§ WHAT IS NEEDED:
Whichever lines of the material contain "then", copy each of them.

§ DATASET EXCERPT:
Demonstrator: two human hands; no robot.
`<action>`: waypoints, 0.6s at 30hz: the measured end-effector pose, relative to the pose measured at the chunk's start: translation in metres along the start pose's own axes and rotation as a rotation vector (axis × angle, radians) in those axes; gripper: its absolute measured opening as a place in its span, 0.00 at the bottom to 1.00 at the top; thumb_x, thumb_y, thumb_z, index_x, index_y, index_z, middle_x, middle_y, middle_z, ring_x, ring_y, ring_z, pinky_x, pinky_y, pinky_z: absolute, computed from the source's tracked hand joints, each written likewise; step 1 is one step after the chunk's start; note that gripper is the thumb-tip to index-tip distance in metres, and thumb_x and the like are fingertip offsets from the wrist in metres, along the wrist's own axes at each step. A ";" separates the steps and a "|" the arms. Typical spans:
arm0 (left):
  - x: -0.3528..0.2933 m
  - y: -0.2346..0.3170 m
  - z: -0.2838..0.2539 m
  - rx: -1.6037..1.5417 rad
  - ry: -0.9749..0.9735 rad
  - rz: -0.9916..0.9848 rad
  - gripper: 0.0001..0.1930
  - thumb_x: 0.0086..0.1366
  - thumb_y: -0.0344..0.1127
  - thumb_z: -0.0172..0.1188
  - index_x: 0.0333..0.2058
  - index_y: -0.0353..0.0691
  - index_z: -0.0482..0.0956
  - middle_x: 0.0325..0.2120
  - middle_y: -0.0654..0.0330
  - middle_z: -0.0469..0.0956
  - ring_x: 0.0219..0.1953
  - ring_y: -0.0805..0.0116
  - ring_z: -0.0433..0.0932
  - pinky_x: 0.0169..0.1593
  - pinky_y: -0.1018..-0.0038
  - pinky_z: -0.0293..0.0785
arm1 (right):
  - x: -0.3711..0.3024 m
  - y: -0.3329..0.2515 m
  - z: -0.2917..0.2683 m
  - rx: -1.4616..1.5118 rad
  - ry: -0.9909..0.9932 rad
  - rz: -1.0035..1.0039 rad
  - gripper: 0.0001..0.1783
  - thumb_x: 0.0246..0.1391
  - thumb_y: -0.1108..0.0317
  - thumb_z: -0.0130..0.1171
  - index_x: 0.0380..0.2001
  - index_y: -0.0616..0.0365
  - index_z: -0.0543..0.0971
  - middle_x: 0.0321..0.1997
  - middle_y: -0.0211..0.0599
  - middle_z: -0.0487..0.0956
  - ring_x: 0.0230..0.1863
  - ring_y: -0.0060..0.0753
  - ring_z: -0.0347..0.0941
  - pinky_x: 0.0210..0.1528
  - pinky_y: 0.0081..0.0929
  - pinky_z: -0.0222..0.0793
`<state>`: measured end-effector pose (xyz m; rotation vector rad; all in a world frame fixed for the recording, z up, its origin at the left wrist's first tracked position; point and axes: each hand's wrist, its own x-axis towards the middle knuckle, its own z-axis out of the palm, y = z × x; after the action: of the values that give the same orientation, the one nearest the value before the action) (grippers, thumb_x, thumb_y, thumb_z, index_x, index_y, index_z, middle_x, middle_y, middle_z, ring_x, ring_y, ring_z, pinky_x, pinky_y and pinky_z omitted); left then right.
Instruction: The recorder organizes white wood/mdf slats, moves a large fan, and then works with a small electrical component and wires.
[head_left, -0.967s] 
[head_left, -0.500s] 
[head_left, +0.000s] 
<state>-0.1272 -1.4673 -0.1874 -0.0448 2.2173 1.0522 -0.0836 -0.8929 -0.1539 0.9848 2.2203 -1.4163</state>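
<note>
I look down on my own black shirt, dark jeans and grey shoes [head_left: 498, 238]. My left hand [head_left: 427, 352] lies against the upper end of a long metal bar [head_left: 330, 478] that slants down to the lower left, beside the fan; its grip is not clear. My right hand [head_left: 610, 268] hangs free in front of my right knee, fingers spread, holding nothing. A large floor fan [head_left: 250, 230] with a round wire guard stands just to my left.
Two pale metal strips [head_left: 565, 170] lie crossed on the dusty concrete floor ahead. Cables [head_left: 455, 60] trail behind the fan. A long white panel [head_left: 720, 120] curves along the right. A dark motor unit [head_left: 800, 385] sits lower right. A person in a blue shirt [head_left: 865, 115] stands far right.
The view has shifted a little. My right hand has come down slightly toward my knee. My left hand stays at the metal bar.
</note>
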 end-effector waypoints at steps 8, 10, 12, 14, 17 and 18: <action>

§ ANSWER BOX:
`<state>`: measured end-effector pose (xyz m; rotation vector rad; all in a world frame fixed for the recording, z up, its origin at the left wrist's first tracked position; point and axes: each hand's wrist, its own x-axis towards the middle knuckle, its own z-axis out of the palm, y = z × x; after the action: of the values that give the same orientation, the one nearest the value before the action) (grippers, thumb_x, thumb_y, thumb_z, index_x, index_y, index_z, middle_x, middle_y, middle_z, ring_x, ring_y, ring_z, pinky_x, pinky_y and pinky_z omitted); left then right.
Instruction: The recorder organizes white wood/mdf slats, moves a large fan, and then works with a small electrical component and wires.

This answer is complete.